-- EXERCISE OBJECTIVE --
Reproduce the listing below exactly, beginning with its first line and ending with the line that holds "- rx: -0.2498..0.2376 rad"; pictures are not part of the copy.
---
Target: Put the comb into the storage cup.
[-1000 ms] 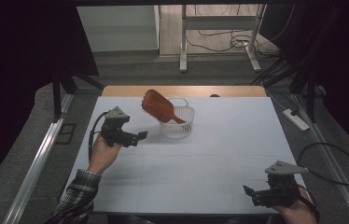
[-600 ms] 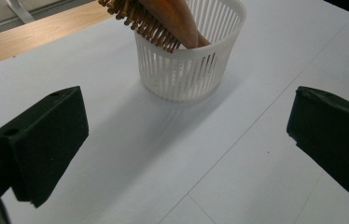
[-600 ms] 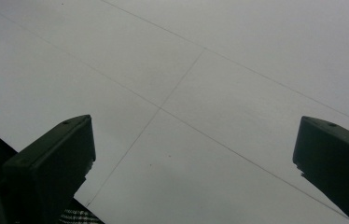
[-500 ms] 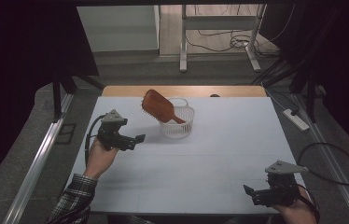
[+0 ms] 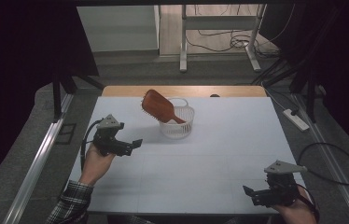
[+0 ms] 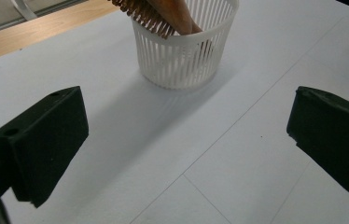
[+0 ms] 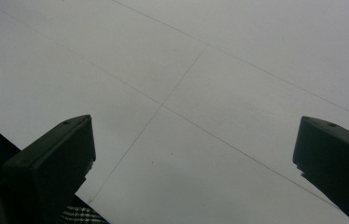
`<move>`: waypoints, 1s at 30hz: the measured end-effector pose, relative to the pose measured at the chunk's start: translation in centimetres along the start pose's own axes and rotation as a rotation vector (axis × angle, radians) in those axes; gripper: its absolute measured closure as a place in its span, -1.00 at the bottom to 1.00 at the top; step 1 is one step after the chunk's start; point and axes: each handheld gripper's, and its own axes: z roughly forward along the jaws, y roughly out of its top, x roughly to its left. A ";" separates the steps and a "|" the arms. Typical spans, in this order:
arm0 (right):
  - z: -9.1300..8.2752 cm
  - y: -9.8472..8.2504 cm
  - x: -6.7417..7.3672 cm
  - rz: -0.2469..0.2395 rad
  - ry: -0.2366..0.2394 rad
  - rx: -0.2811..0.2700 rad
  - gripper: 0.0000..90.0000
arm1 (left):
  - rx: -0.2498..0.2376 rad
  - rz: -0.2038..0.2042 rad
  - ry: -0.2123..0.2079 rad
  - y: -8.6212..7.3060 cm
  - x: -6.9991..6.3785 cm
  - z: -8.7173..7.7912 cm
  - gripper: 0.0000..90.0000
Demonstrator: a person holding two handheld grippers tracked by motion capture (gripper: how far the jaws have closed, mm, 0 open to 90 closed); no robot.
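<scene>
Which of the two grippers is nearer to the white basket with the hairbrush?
The left gripper: it hovers just beside the white basket holding the wooden hairbrush, jaws open. The right gripper sits at the table's near edge.

My left tool (image 5: 128,145) hangs over the left of the worktop (image 5: 219,154), held from below by my hand (image 5: 95,161), jaws wide apart with nothing between them. My right tool (image 5: 256,196) sits low at the near right corner, jaws also spread and empty.
</scene>
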 end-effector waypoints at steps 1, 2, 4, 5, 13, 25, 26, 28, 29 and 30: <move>0.0 0.0 0.0 0.000 0.000 0.000 -1.00 | 0.000 0.000 0.000 0.0 0.0 0.0 -1.00; 0.0 0.0 0.0 0.000 0.000 0.000 -1.00 | -0.003 -0.004 -0.001 -0.1 -0.1 -0.1 -1.00; 0.0 0.0 0.0 0.006 0.002 -0.004 -1.00 | -0.005 -0.005 -0.004 -0.2 -0.2 -0.2 -1.00; -0.1 0.0 0.0 0.008 0.002 -0.005 -1.00 | -0.004 -0.008 -0.004 -0.3 -0.2 -0.3 -1.00; 0.0 0.0 -0.1 0.008 0.006 -0.003 -1.00 | -0.005 -0.022 0.001 -1.1 -0.4 -1.1 -1.00; -0.1 0.0 -0.1 0.000 0.017 -0.002 -1.00 | -0.009 -0.042 0.005 -2.3 -0.8 -2.4 -1.00; -0.1 0.0 -0.1 0.000 0.017 -0.002 -1.00 | -0.009 -0.043 0.005 -2.4 -0.8 -2.5 -1.00; 0.0 0.0 0.0 0.001 0.017 -0.002 -1.00 | -0.009 -0.046 0.004 -2.6 -0.8 -2.6 -1.00; 0.0 0.0 0.0 0.000 0.017 -0.002 -1.00 | -0.008 -0.050 0.005 -2.8 -0.9 -2.8 -1.00; 0.0 0.0 0.0 0.000 0.017 -0.002 -1.00 | -0.008 -0.050 0.005 -2.8 -0.9 -2.8 -1.00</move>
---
-- WRITTEN ANSWER --
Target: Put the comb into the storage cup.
[-1000 ms] 
[-600 ms] 
[-600 ms] 
[-500 ms] 
[+0 ms] 
[+0 ms] 
[+0 ms] 
`<move>`: waypoints, 1s at 30hz: the measured end-effector pose, relative to the pose measured at the chunk's start: translation in centimetres along the start pose's own axes and rotation as a rotation vector (axis × angle, radians) in those axes; gripper: its absolute measured closure as a place in its span, -1.00 at the bottom to 1.00 at the top; step 1 is one step after the chunk's start; point and axes: each handheld gripper's, and its own axes: z roughly forward along the jaws, y roughly out of its top, x roughly to its left. A ";" separates the steps and a "|" the arms. Typical spans, in this order:
arm0 (right):
  - z: -9.1300..8.2752 cm
  - y: -9.8472..8.2504 cm
  - x: -6.7417..7.3672 cm
  - rz: -0.2469..0.2395 rad
  - ry: -0.2366..0.2394 rad
  - rx: -0.2811..0.2700 rad
  - gripper: 0.0000..90.0000
arm1 (left):
  - rx: -0.2498..0.2376 rad

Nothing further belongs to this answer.